Since the Clean Water Act of 1972, which requires facilities releasing wastewater to have a permit, water quality in the Chicago area water system has improved significantly. The construction of Deep Tunnel, an underground wastewater storage system, which holds 2.3 billion gallons of wastewater until it can be treated and released, has helped control the discharge of untreated sewage into the waterways. Chicago has a combined sewer system, so both stormwater runoff and water flushed down toilets and sinks is ultimately sent to Deep Tunnel. However, when large rain events occur, which is happening more and more frequently due to climate change, this system is overwhelmed, and it forces the city to release untreated wastewater into our waterways. This water ends up both in the river system and in Lake Michigan--the source of Chicago's drinking water. Construction is currently underway to increase Deep Tunnel's capacity to from 2.3 billion gallons 17.5 billion gallons by 2024. 

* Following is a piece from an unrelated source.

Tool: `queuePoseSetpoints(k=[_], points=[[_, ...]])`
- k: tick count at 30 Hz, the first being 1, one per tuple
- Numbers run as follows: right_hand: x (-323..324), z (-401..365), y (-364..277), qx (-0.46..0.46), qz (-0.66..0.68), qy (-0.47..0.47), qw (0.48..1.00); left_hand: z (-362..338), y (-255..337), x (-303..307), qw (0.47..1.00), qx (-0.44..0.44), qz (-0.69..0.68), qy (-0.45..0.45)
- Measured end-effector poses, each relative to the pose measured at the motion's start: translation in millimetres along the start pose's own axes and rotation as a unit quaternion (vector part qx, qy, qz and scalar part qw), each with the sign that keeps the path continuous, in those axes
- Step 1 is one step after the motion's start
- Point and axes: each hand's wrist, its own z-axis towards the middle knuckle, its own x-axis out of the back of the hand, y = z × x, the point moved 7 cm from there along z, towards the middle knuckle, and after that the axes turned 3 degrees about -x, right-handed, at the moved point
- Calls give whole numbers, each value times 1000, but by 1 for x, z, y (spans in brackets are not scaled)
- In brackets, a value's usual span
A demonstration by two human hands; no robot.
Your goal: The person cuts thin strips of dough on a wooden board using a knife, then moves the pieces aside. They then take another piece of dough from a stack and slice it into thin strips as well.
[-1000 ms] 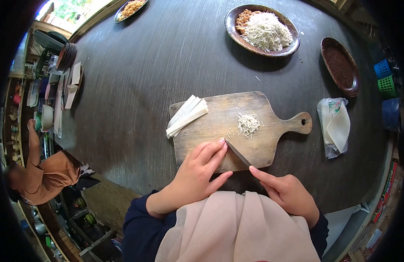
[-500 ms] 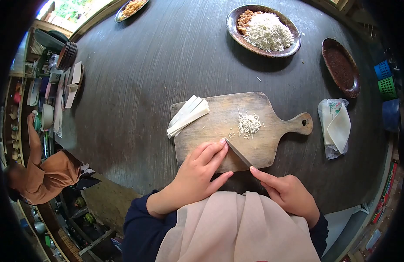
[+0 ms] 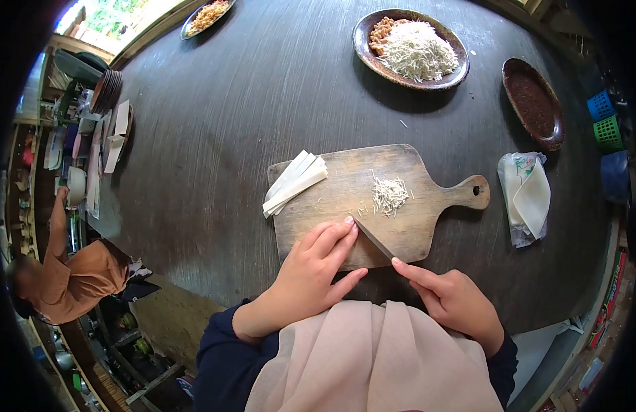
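My right hand (image 3: 452,295) is wrapped round the handle of a knife (image 3: 373,240), index finger laid along its back. The blade slants over a wooden cutting board (image 3: 411,165), its tip touching or very close to the fingertips of my left hand (image 3: 314,268). Those left fingers are pressed together on the board's near edge, the thumb apart; whatever lies under them is hidden. Just beyond the blade sits a small heap of fine white slivers (image 3: 389,196), with a few loose bits beside it. Flat white strips (image 3: 295,182) are stacked at the board's left end.
Right of the board handle lies a plastic packet with white sheets (image 3: 529,199). Farther off stand a plate (image 3: 362,48) heaped with white shreds and brown pieces, a brown oval dish (image 3: 538,103) and another plate (image 3: 225,12). At left, a person (image 3: 91,275) reaches toward shelves.
The knife and both my hands hold nearly the same position. The view has shifted slightly. At left, the other person's hand has moved a little nearer to them.
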Motion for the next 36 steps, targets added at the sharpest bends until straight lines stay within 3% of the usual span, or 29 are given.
queuePoseSetpoints(k=[16,36], points=[[2,-2,-6,32,24,20,999,0,-2,1,1000,2,-8,7],[0,0,-5,-15,29,-8,999,-1,-1,1,1000,2,0,8]])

I was not aware of the water quality issues of the Chicago and Des Plaines Rivers, and it is very concerning that we are letting this happen. However, it also seems that the solution is neither mysterious nor complicated. Yes, it will require a significant investment to begin disinfecting wastewater and to install various forms of green infrastructure to help control runoff throughout the city of Chicago but really, this goal is not unattainable. Rather, it would get the Chicagoland area merely up to speed with the rest of the country.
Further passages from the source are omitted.